I was reading The Part of PostgreSQL We Hate the Most, by Bohan Zhang & Andy Pavlo. The article attributes the problems to a "relic of the 1980s". Let's compare with YugabyteDB which uses Postgres to process the SQL but with a distributed storage built for modern infrastructure.
Basically, the OtterTune article is explaining some cons of the MVCC implementation in PostgreSQL, with good explanations, but no nuances. In this post, I'll also mention the pros of it.
Note, I've also updated some wording, and added some precisions, to follow up with the comments from twitter followers. The goal of publishing this and get feedback is not to miss some points or be too biased by the tech I use the most today (Im Developer Advocate for YugabyteDB). All comments highly welcome🙏
Problems
There are 4 problems described in the article
Problem #1: Version Copying
When you update a single byte in a PostgreSQL row, the whole row is copied rather than only the change. This is easy to experiment:
drop table demo;
create table demo as
select generate_series(1,10000000) n, 'N' flag, lpad('x',1000,'x') filler;
vacuum demo;
select pg_size_pretty(pg_table_size('demo'));
explain (analyze, wal, buffers, costs off) update demo set flag='Y';
select pg_size_pretty(pg_table_size('demo'));
The interesting part is when I update the flag, check the WAL generated, and the increase of the table size:
postgresql=> select pg_size_pretty(pg_table_size('demo'));
pg_size_pretty
----------------
11 GB
(1 row)
postgresql=> explain (analyze, wal, buffers, costs off)
update demo set flag='Y';
QUERY PLAN
-----------------------------------------------------------------------------
Update on demo (actual time=103872.095..103872.097 rows=0 loops=1)
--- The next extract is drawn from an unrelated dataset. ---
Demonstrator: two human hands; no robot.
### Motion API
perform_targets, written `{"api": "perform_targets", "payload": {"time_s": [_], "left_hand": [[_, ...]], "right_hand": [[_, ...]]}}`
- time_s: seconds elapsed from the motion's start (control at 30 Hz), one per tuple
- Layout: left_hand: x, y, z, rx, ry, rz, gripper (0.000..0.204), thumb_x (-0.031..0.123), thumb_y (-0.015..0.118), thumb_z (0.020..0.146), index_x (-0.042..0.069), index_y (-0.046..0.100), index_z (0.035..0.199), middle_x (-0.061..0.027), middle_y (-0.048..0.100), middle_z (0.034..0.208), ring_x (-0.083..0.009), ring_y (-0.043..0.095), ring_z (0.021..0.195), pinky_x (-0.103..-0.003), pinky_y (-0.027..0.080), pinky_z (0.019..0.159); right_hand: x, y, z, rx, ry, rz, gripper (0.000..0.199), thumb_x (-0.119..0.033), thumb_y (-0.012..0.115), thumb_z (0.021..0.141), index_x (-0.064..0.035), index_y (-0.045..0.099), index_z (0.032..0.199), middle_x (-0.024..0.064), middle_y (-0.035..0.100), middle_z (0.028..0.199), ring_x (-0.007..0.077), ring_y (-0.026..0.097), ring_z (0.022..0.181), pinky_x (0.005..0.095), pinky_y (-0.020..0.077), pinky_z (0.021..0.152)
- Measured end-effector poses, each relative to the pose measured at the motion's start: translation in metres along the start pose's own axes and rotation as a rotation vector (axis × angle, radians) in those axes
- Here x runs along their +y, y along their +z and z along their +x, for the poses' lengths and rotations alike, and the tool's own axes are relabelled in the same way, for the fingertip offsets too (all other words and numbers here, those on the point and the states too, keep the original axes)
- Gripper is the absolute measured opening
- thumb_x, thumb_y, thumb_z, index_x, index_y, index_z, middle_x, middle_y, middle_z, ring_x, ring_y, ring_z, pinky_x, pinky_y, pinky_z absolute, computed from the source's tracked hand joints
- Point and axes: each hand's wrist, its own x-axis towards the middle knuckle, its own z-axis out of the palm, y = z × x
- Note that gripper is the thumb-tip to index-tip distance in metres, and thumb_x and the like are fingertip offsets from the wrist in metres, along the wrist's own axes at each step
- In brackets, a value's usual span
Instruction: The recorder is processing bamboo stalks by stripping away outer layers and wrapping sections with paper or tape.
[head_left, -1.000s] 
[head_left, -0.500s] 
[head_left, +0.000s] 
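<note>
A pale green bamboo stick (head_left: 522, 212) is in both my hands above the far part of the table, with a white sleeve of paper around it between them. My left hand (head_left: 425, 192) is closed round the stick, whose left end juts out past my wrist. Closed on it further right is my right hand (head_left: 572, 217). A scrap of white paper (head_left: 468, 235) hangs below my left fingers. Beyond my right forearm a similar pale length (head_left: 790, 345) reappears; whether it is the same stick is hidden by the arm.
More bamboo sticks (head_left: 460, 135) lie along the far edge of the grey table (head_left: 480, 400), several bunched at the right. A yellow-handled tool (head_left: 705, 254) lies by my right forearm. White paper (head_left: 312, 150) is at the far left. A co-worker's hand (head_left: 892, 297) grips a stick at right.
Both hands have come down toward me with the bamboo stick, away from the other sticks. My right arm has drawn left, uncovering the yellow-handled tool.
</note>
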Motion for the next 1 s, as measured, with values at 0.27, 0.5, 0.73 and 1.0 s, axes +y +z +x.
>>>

Buffers: shared hit=34285343 read=1428953 dirtied=2857543 written=1493088
I/O Timings: read=8671.563 write=259.356
WAL: records=20000354 fpi=1428940 bytes=11758071248
-> Seq Scan on demo (actual time=0.540..13265.632 rows=10000000 loops=1)
Buffers: shared read=1428572 written=32324
I/O Timings: read=8669.064 write=127.201
Planning:
Buffers: shared hit=7
Planning Time: 0.061 ms
Execution Time: 103872.487 ms
(11 rows)
select pg_size_pretty(pg_table_size('demo'));
pg_size_pretty
----------------
22 GB
(1 row)
The table size has doubled (from 11GB to 22GB) and the WAL generated is to full additional size (11758071248 bytes). Basically, all rows have been copied to the newer version with one byte changed, and all blocks involved were logged in the WAL for recovery purposes.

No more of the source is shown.